Elementary and secondary administrators also acknowledged their responsibility to align 
the results of the large-scale tests to their annual school improvement plan. One participant, 
typical of others, explained that “what I do once we get the results [from EQAO] is take them 
and go to the EQAO website. I pull them up and look at the various aspects of the test [to see] 
how our school scored” (SA-3). Accordingly, they orchestrated their school resources to suit the 
emerging student needs as indicated by the assessment scores. 

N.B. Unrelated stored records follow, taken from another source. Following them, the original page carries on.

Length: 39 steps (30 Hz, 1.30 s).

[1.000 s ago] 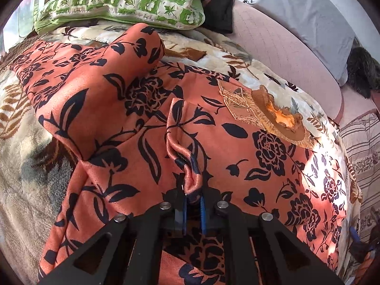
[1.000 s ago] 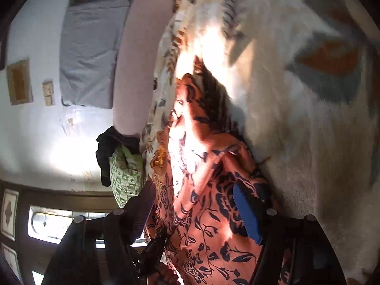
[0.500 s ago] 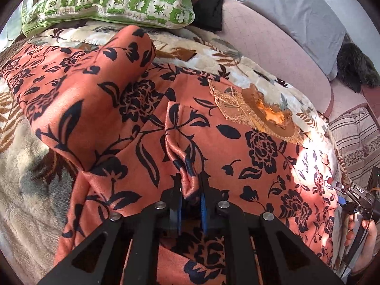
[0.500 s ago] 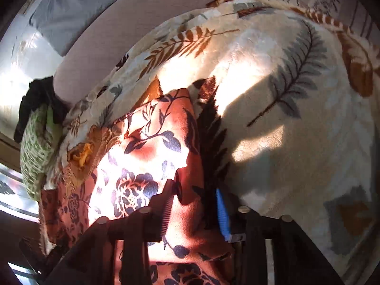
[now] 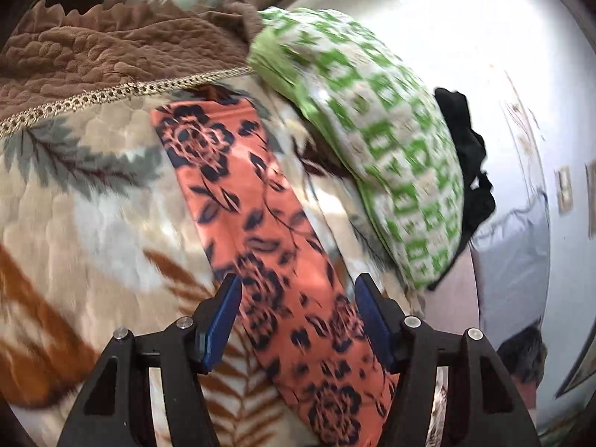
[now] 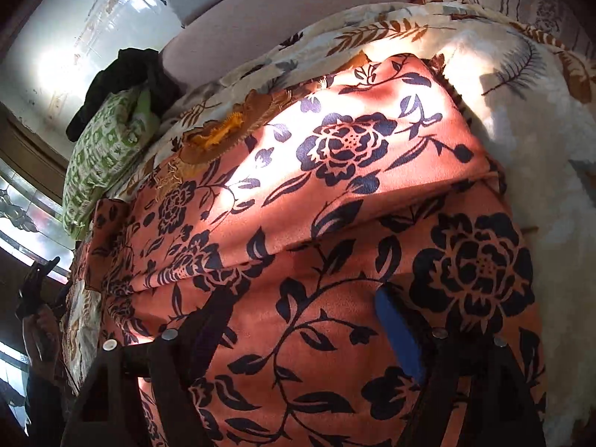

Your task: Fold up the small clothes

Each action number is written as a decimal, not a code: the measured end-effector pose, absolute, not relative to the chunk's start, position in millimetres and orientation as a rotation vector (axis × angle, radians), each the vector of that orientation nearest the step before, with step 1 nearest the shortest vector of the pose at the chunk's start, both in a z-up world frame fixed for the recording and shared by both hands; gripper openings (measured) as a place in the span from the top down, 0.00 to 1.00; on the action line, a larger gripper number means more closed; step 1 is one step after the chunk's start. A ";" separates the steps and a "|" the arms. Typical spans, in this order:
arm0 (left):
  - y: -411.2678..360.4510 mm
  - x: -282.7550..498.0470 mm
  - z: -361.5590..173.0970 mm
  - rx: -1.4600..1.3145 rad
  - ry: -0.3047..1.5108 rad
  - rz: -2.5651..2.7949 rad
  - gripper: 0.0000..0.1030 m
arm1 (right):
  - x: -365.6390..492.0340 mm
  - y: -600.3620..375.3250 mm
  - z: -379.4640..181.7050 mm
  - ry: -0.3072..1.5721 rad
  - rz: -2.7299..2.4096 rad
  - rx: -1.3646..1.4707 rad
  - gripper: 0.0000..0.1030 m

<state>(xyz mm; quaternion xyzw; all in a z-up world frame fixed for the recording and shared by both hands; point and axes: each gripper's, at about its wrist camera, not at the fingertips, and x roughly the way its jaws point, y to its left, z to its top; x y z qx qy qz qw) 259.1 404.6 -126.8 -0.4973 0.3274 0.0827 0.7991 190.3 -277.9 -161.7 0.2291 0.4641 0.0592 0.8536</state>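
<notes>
An orange garment with dark blue flowers (image 6: 335,193) lies on the leaf-patterned blanket (image 6: 521,119), one layer folded over another, its embroidered neckline (image 6: 223,134) toward the pillow. My right gripper (image 6: 309,324) hovers low over the front layer; its jaws are opening and the pads press on nothing. In the left wrist view a long narrow strip of the same garment (image 5: 242,193) runs from the pillow toward me. My left gripper (image 5: 298,316) straddles that strip, jaws opening, both blue fingertips (image 5: 223,316) off the cloth.
A green checked pillow (image 5: 372,149) lies at the head of the bed with a black cloth (image 5: 465,149) behind it. A brown quilted blanket (image 5: 111,48) borders the far left. A pink headboard (image 6: 279,18) and white wall lie beyond. A hand with the other gripper (image 6: 37,298) shows at far left.
My left gripper let go of the pinched fold, opened, rolled and swung over to the narrow strip by the pillow. My right gripper released the cloth edge and opened; the garment now lies folded.
</notes>
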 end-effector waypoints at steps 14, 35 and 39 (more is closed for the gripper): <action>442.0 284.5 -155.2 -1.002 0.720 0.401 0.40 | 187.6 -279.5 -162.1 0.976 0.133 0.482 0.21; 24.6 244.6 91.9 -0.131 0.429 -0.255 0.95 | 178.5 -307.0 -169.5 0.902 0.226 0.688 0.21; -103.7 249.5 16.4 0.006 0.656 -0.453 0.54 | 176.7 -311.3 -169.1 0.897 0.250 0.725 0.21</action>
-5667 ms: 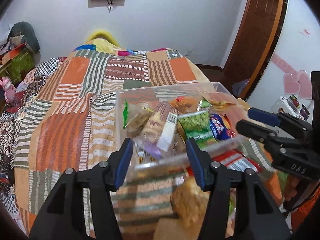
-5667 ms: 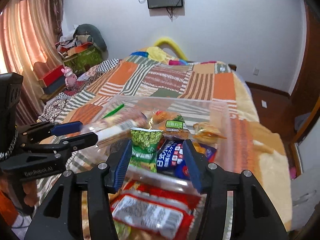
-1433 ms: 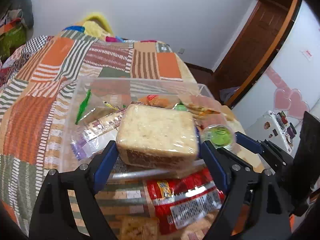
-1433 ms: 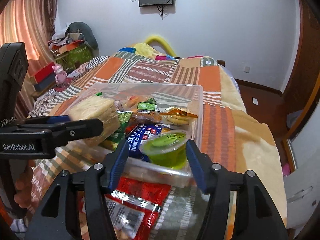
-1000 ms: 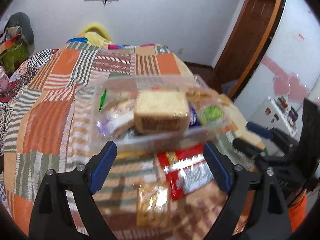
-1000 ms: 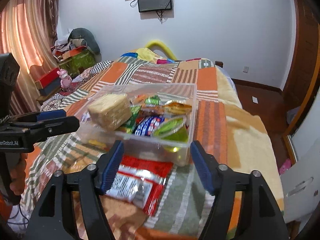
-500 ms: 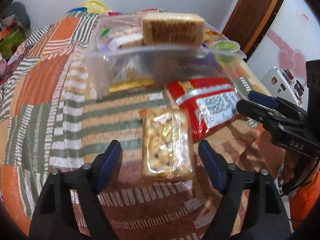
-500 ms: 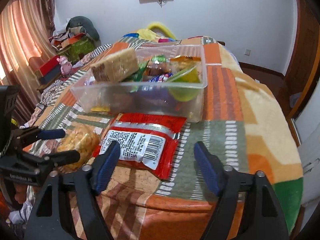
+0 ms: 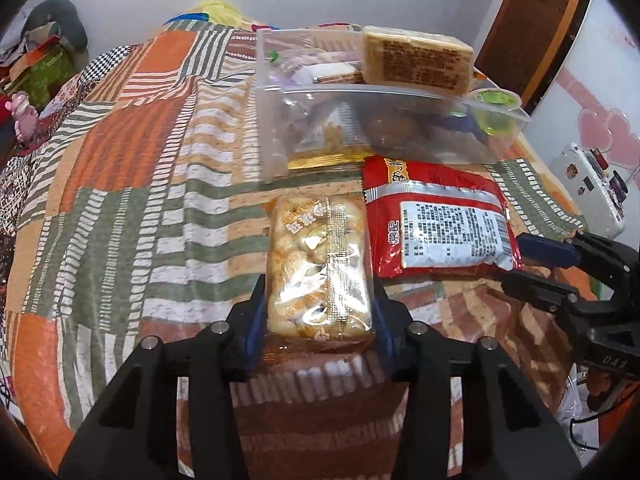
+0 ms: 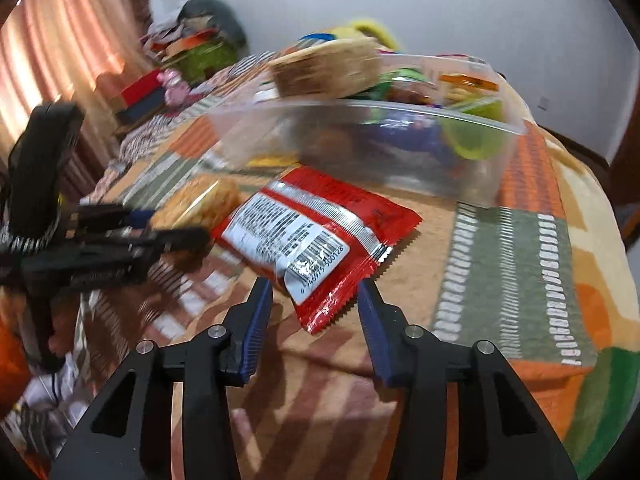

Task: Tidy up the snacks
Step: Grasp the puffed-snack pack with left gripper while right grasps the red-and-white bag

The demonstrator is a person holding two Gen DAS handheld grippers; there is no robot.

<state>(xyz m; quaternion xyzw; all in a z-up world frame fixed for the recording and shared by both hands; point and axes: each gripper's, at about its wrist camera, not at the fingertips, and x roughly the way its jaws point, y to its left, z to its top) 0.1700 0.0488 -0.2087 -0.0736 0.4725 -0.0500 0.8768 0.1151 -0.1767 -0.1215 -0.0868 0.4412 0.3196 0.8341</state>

In all cases the secondary administrator participant cohort underscored the need to 
prepare students in advance for the range of skills and competencies that the grade 10 literacy 
test requires. In varying degrees of formal implementation, participants stated the importance of 
“kids writ[ing] a mock test in grade 9...For four or five days we free up a teacher to work around 
literacy in preparation for the literacy test” (SA-5). Another participant justified the investment 
of curricular time to prepare for the external assessments by explaining, “You know the students 
will face these questions in EQAO and you want to give them the best shot they can, so you have 
to give them opportunities” (SA-4). This cohort emphasized the importance of addressing the 
specific competencies inherent in the literacy test well in advance of its actual administration. 

The Secondary Teacher (ST) cohort’s use of external data was also predominantly 
indicative of a first-level response. Secondary teachers reviewed students’ baseline profiles as 
they were reported by the test results. One participant’s response was typical of the others from 
this cohort: “We go to the data [and identify the specific students] who were unsuccessful” (ST- 
6). These participants used the external assessment data to create a synopsis of students’ needs. 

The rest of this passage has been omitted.